Problem details » From the listing below, copy each line where "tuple" occurs.

Records supplied »
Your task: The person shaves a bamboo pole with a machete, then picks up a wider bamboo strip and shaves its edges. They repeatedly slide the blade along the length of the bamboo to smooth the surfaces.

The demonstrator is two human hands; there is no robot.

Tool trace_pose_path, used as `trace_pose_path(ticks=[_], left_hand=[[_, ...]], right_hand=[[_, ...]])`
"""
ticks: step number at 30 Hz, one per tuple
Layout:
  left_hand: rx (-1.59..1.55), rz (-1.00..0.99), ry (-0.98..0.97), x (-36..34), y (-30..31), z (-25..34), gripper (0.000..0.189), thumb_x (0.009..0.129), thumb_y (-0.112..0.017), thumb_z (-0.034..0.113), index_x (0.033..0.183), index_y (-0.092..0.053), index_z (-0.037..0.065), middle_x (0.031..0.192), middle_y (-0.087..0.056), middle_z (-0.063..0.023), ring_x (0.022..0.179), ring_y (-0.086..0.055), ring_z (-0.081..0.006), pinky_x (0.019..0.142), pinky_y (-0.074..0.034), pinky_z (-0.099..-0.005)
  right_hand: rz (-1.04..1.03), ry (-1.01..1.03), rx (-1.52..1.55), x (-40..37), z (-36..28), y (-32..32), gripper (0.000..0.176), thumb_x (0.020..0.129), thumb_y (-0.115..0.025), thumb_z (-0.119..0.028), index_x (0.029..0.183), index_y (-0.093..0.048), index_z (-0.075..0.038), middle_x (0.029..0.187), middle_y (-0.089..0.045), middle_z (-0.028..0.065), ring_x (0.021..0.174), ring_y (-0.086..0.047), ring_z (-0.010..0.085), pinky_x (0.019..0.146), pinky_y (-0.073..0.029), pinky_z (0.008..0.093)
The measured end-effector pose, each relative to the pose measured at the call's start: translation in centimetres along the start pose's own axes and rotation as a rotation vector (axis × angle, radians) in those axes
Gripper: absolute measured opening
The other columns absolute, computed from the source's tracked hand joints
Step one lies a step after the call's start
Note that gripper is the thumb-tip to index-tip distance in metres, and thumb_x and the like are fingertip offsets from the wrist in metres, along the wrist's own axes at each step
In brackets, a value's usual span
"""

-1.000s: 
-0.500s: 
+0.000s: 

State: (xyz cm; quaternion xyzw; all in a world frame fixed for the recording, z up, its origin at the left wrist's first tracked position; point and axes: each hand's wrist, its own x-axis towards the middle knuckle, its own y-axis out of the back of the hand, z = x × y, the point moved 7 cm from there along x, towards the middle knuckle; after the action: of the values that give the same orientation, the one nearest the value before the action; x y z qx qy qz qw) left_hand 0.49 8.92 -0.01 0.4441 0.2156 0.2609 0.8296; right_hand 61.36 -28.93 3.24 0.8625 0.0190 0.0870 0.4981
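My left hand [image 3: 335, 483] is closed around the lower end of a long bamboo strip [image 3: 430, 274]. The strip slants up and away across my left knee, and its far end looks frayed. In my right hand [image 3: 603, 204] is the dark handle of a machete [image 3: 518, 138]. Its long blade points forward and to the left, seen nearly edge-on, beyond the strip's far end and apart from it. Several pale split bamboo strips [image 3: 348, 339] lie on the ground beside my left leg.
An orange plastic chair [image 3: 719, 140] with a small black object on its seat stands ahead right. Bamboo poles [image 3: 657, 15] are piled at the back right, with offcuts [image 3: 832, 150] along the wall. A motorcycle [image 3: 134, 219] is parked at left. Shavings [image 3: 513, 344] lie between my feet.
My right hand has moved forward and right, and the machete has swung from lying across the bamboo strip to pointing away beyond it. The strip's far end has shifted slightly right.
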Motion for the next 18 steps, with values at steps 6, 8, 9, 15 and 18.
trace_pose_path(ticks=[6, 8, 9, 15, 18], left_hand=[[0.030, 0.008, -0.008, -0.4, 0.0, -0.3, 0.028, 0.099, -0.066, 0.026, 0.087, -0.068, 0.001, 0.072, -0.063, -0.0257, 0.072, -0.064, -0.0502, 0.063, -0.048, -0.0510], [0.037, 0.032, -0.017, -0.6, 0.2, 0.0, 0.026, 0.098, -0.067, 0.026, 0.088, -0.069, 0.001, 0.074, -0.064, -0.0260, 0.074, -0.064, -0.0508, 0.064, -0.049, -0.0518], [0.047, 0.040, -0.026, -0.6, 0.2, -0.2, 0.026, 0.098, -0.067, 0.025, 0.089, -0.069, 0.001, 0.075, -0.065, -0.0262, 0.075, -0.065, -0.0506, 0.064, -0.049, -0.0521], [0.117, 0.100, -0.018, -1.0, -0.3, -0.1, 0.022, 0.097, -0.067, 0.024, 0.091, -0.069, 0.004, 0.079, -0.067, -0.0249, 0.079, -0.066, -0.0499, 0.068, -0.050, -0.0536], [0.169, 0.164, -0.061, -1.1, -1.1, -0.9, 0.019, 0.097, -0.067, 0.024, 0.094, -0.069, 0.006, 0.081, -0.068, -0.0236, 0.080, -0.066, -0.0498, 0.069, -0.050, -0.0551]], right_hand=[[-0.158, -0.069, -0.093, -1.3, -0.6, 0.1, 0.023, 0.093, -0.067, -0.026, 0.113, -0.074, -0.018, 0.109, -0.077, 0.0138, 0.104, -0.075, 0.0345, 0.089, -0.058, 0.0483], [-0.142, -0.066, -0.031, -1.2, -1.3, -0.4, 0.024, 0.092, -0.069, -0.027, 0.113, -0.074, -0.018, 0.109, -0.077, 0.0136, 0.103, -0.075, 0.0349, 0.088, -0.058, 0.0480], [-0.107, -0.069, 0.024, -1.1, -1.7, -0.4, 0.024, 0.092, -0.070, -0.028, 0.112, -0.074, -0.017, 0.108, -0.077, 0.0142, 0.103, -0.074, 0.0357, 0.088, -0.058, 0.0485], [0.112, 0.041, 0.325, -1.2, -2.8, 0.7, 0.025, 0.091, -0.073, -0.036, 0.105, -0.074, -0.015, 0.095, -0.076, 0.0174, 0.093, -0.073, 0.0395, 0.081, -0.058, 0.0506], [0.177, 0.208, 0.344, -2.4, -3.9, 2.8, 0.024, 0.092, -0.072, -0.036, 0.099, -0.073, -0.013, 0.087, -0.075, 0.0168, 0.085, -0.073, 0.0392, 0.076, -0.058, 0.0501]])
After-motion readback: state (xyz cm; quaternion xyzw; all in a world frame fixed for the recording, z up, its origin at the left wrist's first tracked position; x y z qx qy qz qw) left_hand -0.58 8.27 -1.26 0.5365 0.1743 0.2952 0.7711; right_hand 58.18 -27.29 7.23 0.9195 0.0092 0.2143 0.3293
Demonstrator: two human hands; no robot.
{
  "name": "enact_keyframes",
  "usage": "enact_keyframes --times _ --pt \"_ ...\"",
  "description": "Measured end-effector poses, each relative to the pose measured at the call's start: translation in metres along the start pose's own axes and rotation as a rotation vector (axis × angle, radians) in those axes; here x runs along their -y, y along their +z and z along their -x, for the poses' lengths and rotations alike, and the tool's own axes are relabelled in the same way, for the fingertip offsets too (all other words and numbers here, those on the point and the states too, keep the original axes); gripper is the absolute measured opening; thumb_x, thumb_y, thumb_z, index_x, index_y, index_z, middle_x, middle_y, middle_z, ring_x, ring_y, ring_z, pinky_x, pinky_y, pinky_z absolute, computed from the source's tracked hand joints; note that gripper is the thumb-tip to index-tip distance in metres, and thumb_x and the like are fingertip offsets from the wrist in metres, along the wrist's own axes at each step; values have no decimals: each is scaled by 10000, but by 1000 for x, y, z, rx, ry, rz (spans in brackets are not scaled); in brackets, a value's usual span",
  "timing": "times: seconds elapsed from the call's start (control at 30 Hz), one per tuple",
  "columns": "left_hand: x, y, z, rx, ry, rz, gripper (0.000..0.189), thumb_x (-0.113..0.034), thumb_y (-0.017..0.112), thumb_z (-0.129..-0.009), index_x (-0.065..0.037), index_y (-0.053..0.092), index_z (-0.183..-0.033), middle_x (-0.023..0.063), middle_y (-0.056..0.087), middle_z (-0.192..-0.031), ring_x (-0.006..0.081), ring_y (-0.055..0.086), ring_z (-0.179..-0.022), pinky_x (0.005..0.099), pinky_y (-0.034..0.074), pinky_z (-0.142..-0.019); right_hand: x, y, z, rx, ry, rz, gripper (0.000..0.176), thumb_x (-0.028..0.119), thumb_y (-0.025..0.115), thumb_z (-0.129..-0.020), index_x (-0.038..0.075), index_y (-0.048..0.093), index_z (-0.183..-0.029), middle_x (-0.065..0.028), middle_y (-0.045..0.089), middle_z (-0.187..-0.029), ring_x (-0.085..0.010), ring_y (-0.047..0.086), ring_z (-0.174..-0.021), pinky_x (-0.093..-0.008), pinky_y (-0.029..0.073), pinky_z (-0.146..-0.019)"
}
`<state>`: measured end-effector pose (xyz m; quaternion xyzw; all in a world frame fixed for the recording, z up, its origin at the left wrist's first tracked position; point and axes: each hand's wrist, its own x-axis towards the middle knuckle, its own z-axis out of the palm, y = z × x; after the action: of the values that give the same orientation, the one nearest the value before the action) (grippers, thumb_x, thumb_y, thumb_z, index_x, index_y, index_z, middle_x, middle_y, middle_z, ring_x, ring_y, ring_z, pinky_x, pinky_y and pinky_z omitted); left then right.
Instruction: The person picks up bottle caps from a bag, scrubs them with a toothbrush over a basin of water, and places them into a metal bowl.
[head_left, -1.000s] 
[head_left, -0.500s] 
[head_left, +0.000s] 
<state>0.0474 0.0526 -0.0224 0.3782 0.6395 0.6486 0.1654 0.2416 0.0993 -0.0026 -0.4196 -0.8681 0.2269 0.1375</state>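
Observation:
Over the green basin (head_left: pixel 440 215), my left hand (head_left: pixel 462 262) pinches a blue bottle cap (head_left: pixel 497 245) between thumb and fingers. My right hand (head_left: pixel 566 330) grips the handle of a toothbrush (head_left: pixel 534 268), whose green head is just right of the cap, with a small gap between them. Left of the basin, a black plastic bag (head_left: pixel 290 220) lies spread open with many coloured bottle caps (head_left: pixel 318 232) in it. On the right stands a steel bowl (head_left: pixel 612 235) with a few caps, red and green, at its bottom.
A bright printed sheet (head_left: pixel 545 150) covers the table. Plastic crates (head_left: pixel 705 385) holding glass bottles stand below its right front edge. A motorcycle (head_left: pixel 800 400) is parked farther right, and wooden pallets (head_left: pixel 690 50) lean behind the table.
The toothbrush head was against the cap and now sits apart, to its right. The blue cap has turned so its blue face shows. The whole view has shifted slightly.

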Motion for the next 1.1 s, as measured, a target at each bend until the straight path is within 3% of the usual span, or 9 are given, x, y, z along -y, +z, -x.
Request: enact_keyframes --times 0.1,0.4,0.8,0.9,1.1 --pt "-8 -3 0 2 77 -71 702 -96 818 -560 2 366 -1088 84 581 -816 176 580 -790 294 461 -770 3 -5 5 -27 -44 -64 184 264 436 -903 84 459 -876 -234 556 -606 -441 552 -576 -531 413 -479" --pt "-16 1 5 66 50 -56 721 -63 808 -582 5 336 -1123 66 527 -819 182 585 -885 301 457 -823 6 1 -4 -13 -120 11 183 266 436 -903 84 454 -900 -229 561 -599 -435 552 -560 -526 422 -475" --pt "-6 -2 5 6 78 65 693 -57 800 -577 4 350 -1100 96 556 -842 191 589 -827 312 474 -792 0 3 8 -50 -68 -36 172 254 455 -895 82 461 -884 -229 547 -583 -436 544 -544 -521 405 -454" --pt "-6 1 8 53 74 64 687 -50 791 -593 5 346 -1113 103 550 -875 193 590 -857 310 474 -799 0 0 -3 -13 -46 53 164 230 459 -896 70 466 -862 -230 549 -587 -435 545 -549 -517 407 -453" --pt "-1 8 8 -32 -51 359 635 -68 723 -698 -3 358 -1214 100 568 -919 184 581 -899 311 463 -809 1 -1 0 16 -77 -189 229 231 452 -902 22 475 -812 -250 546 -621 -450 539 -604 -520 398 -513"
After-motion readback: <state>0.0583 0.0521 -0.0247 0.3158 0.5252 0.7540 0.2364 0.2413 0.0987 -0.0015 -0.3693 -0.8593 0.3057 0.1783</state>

Response to this task »
ticks: step number at 30 Hz, one per tuple
  "timing": "times: seconds elapsed from the call's start (control at 30 Hz), one per tuple",

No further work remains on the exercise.